The wording depends on the OS. On Windows the detail reads "Access is denied" and the message suggests closing other software, which is the usual cause there. On Linux and macOS the detail reads "Permission denied" and the message points at serial device permissions instead:
access denied opening /dev/ttyUSB0: Permission denied. Your user account may not have permission to open serial devices. On Linux, add your user to the dialout group (or your distro's serial group), then log out and back in.
What is happening
The port is real and Beam Bench can see it, the problem is opening it. Only one program can hold a serial port open at a time. Something else already has it open, so the operating system refuses the second open and Beam Bench reports it as denied rather than timing out during the handshake.
Beam Bench cannot take a port away from another program. The fix is always on your end: find and close whatever already has it.
Fix
If you are on Windows
This is where it happens almost every time. Check for:
- Arduino IDE with the Serial Monitor open, or a board still selected on the same COM port.
- PlatformIO's serial monitor, or an upload still in progress.
- A serial terminal such as PuTTY left connected to the port.
- A firmware flashing tool that opened the port and did not release it.
- Another engraving program still running, even minimized.
- A second copy of Beam Bench, another window or another instance.
If you are on Linux
The detail in the error reads "Permission denied", and on Linux that almost always means your user account is not in the dialout group. It is a permissions problem, not a program holding the port: when another program does have the port, Linux usually reports it as busy, not denied.

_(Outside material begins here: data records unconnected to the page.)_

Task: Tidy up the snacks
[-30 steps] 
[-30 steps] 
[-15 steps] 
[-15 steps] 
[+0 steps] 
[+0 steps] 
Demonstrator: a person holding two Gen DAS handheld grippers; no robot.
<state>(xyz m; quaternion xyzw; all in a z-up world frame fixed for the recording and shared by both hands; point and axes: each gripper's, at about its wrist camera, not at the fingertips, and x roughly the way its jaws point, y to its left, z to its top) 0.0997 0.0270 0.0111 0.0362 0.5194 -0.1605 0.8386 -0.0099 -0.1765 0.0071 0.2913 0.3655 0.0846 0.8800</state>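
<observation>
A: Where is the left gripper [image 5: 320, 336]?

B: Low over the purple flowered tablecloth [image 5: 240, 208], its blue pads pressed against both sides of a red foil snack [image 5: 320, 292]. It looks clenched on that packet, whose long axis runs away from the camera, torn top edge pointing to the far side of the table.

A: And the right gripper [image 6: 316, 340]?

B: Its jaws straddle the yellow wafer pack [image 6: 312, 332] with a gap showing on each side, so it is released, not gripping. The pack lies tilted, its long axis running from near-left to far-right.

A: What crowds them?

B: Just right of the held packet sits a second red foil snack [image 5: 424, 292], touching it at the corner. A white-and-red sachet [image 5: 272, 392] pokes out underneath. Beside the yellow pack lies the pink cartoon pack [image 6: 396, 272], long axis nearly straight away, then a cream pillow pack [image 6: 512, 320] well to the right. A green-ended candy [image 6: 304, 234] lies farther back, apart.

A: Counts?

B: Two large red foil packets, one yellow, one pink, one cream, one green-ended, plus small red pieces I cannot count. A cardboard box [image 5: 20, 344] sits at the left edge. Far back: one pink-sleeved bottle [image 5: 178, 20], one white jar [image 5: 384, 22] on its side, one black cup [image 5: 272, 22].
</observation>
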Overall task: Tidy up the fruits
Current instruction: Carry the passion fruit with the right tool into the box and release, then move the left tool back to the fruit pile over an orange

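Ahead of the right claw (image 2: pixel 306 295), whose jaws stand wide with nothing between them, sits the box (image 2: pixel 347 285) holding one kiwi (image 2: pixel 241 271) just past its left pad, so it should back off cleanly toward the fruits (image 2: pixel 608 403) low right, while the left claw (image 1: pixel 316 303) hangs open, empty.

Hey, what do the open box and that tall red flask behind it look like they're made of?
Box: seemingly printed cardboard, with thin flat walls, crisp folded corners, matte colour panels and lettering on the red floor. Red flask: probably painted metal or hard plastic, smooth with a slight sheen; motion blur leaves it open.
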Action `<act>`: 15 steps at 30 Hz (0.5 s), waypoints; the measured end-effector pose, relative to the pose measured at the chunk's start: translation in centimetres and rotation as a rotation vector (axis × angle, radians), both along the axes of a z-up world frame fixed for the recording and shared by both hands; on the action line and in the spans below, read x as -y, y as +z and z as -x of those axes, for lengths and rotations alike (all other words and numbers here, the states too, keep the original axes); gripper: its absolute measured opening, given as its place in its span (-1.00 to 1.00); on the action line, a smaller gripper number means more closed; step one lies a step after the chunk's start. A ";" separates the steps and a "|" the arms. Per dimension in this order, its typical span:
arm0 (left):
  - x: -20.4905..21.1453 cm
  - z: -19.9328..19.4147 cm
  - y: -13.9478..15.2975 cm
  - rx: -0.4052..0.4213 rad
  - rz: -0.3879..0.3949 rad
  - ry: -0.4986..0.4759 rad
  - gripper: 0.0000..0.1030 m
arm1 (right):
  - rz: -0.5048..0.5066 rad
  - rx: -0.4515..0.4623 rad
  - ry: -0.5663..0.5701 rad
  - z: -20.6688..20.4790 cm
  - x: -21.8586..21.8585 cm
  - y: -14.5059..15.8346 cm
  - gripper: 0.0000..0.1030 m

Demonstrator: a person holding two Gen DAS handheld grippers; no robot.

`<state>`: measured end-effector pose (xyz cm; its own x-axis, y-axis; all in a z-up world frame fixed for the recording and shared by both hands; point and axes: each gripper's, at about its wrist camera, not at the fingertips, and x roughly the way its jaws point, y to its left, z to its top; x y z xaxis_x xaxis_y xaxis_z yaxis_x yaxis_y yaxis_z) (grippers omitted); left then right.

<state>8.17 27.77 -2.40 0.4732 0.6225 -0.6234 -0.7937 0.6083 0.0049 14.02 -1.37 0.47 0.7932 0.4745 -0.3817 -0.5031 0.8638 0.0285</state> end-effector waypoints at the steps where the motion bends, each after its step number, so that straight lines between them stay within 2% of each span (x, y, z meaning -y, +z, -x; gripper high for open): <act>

See Linux serial permissions for the fix.
If you are already in dialout and still see this, check for a program holding the port with exclusive access: a serial terminal (screen, minicom), a flashing tool, or another Beam Bench instance. Close it and reconnect.
If you are on macOS
Less common, but the rule is the same: a serial terminal or another program with the port open blocks Beam Bench from opening it. Close it and reconnect.
General steps that fix most cases
- Close every program that might talk to a serial port: Arduino IDE, PlatformIO, a serial terminal, a firmware flashing tool, another engraving program, a second copy of Beam Bench.
- Unplug the controller's USB cable.
- Wait a few seconds.
- Plug it back in.
- Reconnect in Beam Bench.
If you cannot find what is holding the port
Reboot. A reboot releases every held port, even ones you cannot track down. If Beam Bench connects cleanly right after a reboot and the error comes back later, whatever you opened in between is the culprit.
Still stuck?
- Machine will not connect: broader connection failures, including wrong port and wrong baud rate.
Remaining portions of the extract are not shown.